La question que vous soulevez est au cœur des problématiques que le Gouvernement examine avec intérêt. Je reprends pour le compte du Gouvernement la belle définition de la laïcité que vous avez donnée, cet « air qu’on respire sans s’en apercevoir »…

J’ai bien entendu les vœux que vous formiez pour cette résolution qui a été examinée en deux temps par le Sénat, le 28 avril et le 31 mai 2011. Elle est corroborée par l’avis du 19 novembre 2013 de l’Observatoire de la laïcité, présidé par Jean-Louis Bianco, qui avait émis une recommandation fondée sur les mêmes principes et allant dans le même sens.

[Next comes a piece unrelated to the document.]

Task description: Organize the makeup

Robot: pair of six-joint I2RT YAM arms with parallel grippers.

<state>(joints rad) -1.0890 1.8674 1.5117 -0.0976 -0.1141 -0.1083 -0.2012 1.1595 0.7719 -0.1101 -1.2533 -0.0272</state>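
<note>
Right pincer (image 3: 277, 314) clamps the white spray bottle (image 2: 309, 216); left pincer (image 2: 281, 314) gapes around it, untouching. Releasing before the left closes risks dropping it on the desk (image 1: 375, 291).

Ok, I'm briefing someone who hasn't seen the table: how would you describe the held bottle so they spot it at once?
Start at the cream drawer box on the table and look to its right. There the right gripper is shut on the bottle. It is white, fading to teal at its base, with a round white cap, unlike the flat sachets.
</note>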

Le Gouvernement et, au-delà, l’ensemble des pouvoirs publics sont à l’œuvre pour engager des actions en faveur de la promotion de la laïcité. Ils entendent bien veiller à ce que tous les moyens soient mis en œuvre pour faire comprendre que, par laïcité, il faut entendre la coexistence entre la séparation des Églises et de l’État et une liberté totale d’exercice du culte. Ce sont des notions bien connues.

Sur le plan territorial, chaque administration a vocation à relayer cette politique, par l’intermédiaire des correspondants « laïcité » qui ont été désignés dans chaque préfecture, et à débattre de ces questions au sein des conférences départementales de la laïcité et de la liberté religieuse.

Le 9 décembre, date anniversaire de la loi du 9 décembre 1905, est en effet une belle occasion pour faire un bilan de ces actions de promotion. Mais cette journée ne doit en aucun cas faire oublier que la laïcité est une action permanente et de terrain. C'est quelque chose de très concret, qu’il faut faire vivre au quotidien. (Applaudissements sur les travées du RDSE, ainsi que sur certaines travées du groupe socialiste.)